The Financial Conduct Authority (FCA) has outlined a clear vision for a market that gives people access to full advice, simplified advice, guidance, and a developing category called targeted support. This approach aims to help consumers make timely decisions during periods when they may be more likely to face unfavorable outcomes, especially during major financial milestones.
Individuals often reach these stages without a clear plan. A significant number of those over age 45, for example, report uncertainty about how to draw income from their pension. The FCA’s consultation on targeted support highlighted that 75 percent in this group either lacked a clear decumulation strategy or didn’t realize they needed to make a choice at all.
What Targeted Support Is Designed to Do

quiltercheviot.com | Caroline Simmons describes targeted support as a spectrum, potentially leading consumers to full financial advice.
Targeted support gives firms a framework to identify patterns among consumers facing similar challenges and offer suggestions that match those situations.

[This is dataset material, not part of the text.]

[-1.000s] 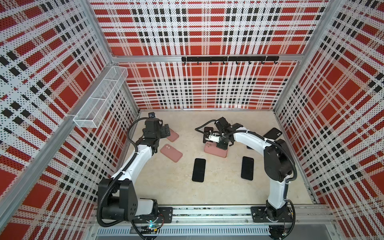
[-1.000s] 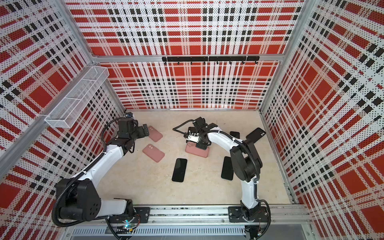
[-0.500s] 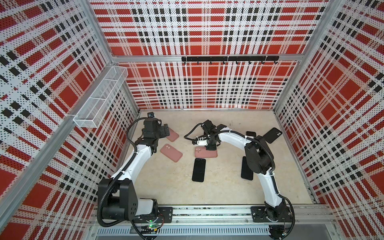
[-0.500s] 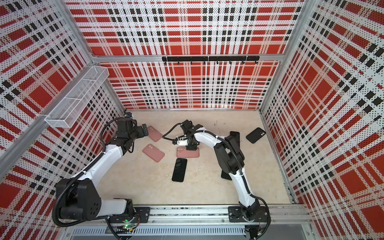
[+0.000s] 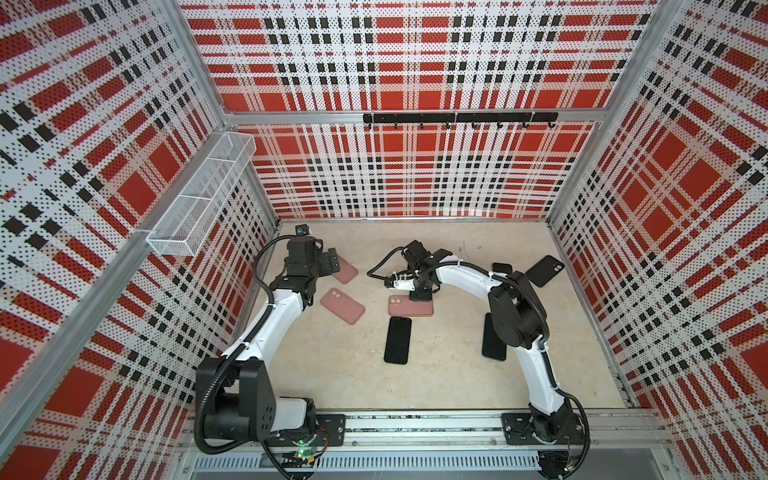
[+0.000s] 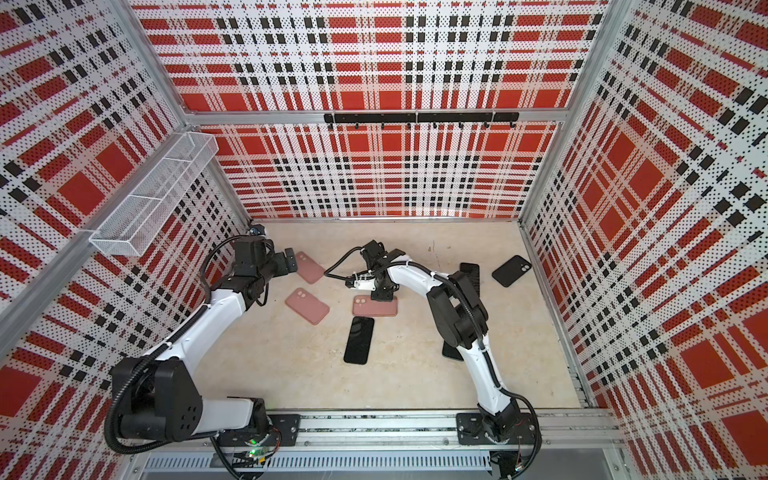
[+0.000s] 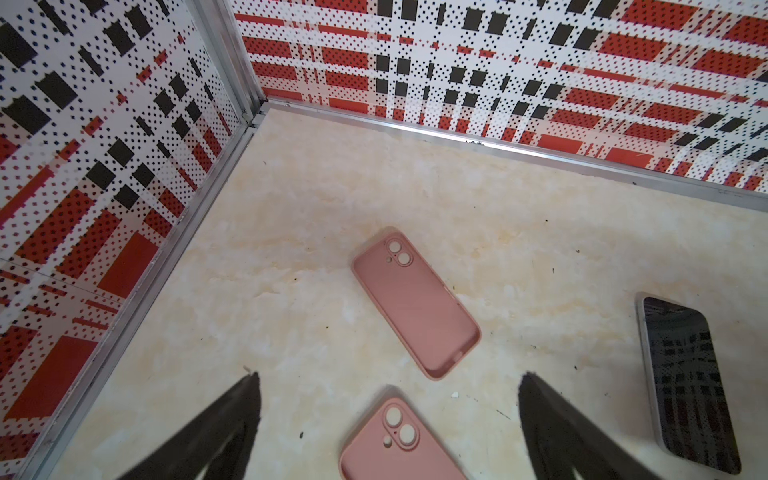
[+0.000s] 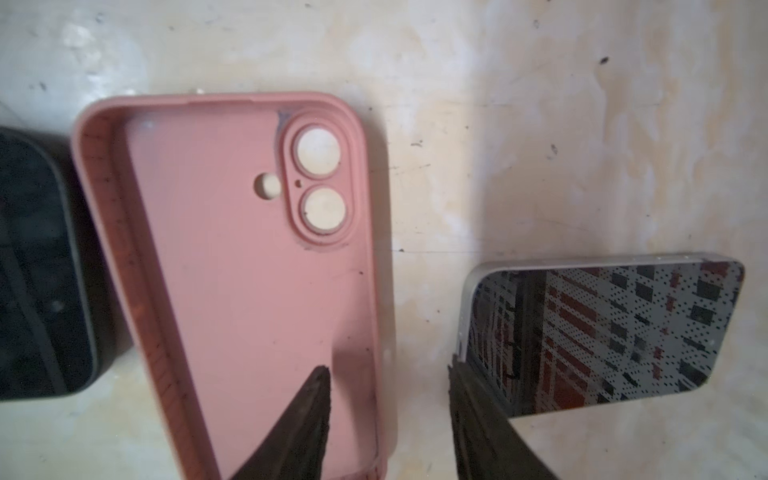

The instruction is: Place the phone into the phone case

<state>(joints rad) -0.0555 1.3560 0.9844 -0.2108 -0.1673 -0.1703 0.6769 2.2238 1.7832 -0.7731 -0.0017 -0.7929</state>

Common examples include:
1. Spending pension funds too quickly
2. Saving too little for retirement
3. Storing excess cash in accounts that don’t generate growth
Caroline Simmons, chief investment officer at Quilter Cheviot, describes targeted support as a continuum that ranges from general guidance to full financial advice. She notes that it may give underserved consumers a pathway into structured advice as their needs grow more complex.
At the same time, she emphasizes that high-net-worth clients and individuals with intricate circumstances will still require tailored strategies, particularly in areas such as investment structure and drawdown planning.
AI as Support, Not a Stand-In
Across the industry, firms are integrating new technology, but the core challenge remains: how to maintain the deeply personal nature of financial guidance. Mark Locke, managing director of communications at the Lang Cat, frames technology as a supportive framework rather than the main structure.
He acknowledges the value in the FCA’s focus on digital tools and targeted support, noting that these systems have the potential to reach people who may never interact with a professional adviser. Digital platforms can collect key information, model possible outcomes, flag potential risks, and highlight opportunities.
Yet Locke draws a clear distinction: numbers alone can’t capture the story behind someone’s goals. Two people might look identical on a financial summary, but their priorities differ. One may be helping a child through college; another may be planning to retire earlier than expected. Algorithms do not measure emotional strain or competing responsibilities. This is where advisers bring irreplaceable value.
How AI Can Strengthen Human Roles
AI already assists with tasks such as preparing suitability reports, reviewing records, and organizing client notes. These efficiencies give advisers additional time—time that can be used for deeper discussions, careful reflection, and mentoring within their firms. Locke believes this shift works only when advisers use those hours to strengthen client relationships rather than replace them.
Skills like listening, interpreting life-driven priorities, and providing calm guidance during uncertainty remain distinctly human. If digital tools begin to overshadow these abilities, the profession risks losing the qualities that clients rely on most.
A Clearer Path Forward
Blending automation with human perspective does not require choosing one over the other. Technology works best when it supports thoughtful, experience-driven guidance. Targeted support, AI tools, and streamlined processes can help more people access financial insight, but trust and empathy continue to shape the conversations that matter.
Advisers who balance both sides—precision from technology and understanding from human connection—set the foundation for decisions that reflect real lives, not just data.